DennisRutjes on 18 Oct 2019

❤3

I would be very interested in this connector also - I believe (though obviously I haven't tried) that it will be significantly more efficient to query large data from Parquet files directly without requiring the data to be between hive and presto over thrift

jeromeof on 23 Jan 2020

@jeromeof the data does not come from hive, just metadata does

tooptoop4 on 24 May 2020

I haven't tried but have heard there is an experimental setting (hive.metastore=file) that could support reading from parquet directly - https://github.com/prestodb/presto/tree/master/presto-hive-metastore/src/main/java/com/facebook/presto/hive/metastore/file

tooptoop4 on 24 May 2020

You can indeed [ab]use hive.metastore=file to avoid setting up a real Hive metastore. You can then run MinIO to serve your local files over "S3".

I put together a docker container with the above setup; it seems to work well for ad-hoc analysis of local files, though I've not used extensively yet so YMMV.
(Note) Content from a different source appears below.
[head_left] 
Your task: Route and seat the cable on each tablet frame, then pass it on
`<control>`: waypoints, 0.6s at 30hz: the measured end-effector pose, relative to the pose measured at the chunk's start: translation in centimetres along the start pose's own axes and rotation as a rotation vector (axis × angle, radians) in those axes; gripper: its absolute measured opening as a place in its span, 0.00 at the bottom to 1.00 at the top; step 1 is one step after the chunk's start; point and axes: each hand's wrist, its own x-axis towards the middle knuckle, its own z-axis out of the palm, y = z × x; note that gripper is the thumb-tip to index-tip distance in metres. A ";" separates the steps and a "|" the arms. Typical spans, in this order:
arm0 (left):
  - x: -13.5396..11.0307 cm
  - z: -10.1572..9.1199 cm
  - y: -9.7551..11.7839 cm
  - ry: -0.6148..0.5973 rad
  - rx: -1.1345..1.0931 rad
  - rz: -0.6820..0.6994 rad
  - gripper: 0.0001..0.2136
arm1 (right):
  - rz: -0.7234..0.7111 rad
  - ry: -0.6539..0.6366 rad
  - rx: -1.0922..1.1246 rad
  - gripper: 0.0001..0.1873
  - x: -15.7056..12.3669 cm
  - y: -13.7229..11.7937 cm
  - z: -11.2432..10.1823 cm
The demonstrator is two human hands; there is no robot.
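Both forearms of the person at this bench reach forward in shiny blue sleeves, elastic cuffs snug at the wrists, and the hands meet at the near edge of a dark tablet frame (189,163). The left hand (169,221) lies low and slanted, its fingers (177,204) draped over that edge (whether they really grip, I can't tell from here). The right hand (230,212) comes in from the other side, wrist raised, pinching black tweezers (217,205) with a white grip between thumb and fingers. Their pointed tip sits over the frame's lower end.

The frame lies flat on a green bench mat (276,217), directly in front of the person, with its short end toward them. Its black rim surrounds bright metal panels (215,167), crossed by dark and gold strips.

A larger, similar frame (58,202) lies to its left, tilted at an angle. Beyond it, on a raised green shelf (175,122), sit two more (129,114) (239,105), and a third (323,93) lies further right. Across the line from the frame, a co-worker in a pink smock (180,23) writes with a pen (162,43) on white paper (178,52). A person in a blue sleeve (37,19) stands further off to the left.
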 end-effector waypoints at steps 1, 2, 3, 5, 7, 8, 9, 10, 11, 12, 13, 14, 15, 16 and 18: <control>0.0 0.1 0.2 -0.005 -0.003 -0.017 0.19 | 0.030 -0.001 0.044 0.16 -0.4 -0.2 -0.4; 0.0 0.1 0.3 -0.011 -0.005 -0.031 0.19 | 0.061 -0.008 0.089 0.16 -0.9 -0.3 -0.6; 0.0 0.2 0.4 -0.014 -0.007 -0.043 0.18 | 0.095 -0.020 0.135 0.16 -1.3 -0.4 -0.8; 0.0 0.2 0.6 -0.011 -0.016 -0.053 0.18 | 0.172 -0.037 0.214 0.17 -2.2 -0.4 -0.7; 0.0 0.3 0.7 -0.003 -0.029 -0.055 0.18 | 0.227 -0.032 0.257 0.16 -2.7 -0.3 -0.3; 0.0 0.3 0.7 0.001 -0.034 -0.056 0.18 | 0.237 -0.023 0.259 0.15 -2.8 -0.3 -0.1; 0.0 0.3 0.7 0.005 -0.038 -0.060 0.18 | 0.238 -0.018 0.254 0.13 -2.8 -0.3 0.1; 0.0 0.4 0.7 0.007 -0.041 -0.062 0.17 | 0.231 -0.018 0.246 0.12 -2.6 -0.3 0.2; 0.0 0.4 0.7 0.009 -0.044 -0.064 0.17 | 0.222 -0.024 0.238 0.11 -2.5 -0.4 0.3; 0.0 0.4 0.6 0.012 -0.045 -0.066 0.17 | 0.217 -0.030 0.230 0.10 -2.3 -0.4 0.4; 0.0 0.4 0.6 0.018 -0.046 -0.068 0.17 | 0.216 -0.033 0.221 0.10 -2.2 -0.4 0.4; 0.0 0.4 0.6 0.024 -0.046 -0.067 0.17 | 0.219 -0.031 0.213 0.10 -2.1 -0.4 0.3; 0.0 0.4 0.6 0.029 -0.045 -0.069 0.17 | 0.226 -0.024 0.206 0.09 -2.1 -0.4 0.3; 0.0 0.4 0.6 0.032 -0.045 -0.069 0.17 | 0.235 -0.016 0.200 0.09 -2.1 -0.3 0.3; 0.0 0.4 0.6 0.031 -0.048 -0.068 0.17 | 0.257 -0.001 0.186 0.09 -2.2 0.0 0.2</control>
docker run -it --mount source=/<data-dir>/,destination=/parquet,type=bind floatingwindow/presto-local-parquet

The above will start Presto and the necessary bits to read local files, then give you a Presto shell.

More info: https://github.com/floating-window/presto-local-parquet

At the moment you still need to define the schemas manually. I'm part way through writing a script to scan a set of parquet files and automagically set up corresponding schema & file mappings in Presto - I'll update the above container when it's finished.